Maybe I do believe in American exceptionalism, after all. You have to be pretty exceptional to lie and steal and murder with so little remorse, and such extreme entitlement.

Racism: Good for business

So, my friend and Village Voice food critic Robert Sietsema has a very interesting article in the Voice this week on the “gourmet” (read: yuppie) grocery delivery service Fresh Direct.

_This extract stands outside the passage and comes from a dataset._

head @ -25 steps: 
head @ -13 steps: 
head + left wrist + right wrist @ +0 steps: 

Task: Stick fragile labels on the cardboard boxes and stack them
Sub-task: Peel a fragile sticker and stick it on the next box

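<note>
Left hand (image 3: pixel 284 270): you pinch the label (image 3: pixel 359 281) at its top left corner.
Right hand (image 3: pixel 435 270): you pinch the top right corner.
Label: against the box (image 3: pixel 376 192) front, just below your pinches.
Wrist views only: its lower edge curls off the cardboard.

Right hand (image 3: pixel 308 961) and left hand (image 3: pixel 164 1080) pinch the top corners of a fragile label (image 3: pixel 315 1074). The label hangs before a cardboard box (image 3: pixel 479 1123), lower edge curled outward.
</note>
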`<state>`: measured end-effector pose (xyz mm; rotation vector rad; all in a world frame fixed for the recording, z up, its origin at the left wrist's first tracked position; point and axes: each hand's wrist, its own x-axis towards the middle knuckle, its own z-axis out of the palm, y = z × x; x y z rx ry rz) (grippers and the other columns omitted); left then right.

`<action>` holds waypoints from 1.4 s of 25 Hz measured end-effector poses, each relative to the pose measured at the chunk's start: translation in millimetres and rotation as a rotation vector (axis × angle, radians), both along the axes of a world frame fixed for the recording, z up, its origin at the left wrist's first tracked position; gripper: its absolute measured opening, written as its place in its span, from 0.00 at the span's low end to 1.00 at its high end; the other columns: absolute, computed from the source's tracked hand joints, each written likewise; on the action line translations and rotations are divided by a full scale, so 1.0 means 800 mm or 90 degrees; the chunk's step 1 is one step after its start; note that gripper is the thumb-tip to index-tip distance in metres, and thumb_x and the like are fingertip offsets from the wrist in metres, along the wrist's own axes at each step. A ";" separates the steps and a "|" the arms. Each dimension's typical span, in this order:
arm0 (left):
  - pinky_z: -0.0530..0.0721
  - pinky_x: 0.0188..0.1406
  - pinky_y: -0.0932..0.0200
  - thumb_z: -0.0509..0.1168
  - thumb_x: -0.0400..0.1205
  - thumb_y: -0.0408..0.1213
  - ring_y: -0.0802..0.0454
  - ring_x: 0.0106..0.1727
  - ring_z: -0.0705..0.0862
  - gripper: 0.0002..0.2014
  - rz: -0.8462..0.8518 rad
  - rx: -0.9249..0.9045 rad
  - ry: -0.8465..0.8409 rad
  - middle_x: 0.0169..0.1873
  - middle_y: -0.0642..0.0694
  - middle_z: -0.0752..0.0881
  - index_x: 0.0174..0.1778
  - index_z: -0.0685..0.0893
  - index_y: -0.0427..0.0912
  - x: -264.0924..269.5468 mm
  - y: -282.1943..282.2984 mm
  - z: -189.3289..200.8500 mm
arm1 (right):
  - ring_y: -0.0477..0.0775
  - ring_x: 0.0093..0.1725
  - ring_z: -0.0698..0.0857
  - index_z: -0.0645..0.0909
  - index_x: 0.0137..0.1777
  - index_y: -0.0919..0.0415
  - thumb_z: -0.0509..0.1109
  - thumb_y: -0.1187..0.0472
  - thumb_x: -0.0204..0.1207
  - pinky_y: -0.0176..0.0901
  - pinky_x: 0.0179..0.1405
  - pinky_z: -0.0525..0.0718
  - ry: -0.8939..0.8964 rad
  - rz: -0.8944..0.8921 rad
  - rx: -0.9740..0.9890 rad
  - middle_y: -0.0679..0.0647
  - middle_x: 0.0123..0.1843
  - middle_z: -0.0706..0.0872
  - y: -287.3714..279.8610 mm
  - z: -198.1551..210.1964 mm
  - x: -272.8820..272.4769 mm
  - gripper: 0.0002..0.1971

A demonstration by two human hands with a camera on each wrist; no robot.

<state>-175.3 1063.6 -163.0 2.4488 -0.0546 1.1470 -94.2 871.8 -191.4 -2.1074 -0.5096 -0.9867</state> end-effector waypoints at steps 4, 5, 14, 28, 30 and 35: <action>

The most interesting of his objections (though they’re all worthy) is this:

It was clear, too, that Fresh Direct was redlining much of the city, refusing to service neighborhoods based on what seemed like race and class considerations. Go to the Fresh Direct website, and the first thing you’re asked for is your zip code. Punch in Cypress Hill, Brooklyn (11208), and the message instantly appears, “Home delivery is not available in your area.” Ditto for Sheepshead Bay (11235), East New York (11207), and Woodside, Queens (11317)—the latter a stone’s throw from Fresh Direct’s Long Island City headquarters. The entire Bronx is snubbed by Fresh Direct—with the exception of its northernmost island of wealth, Riverdale.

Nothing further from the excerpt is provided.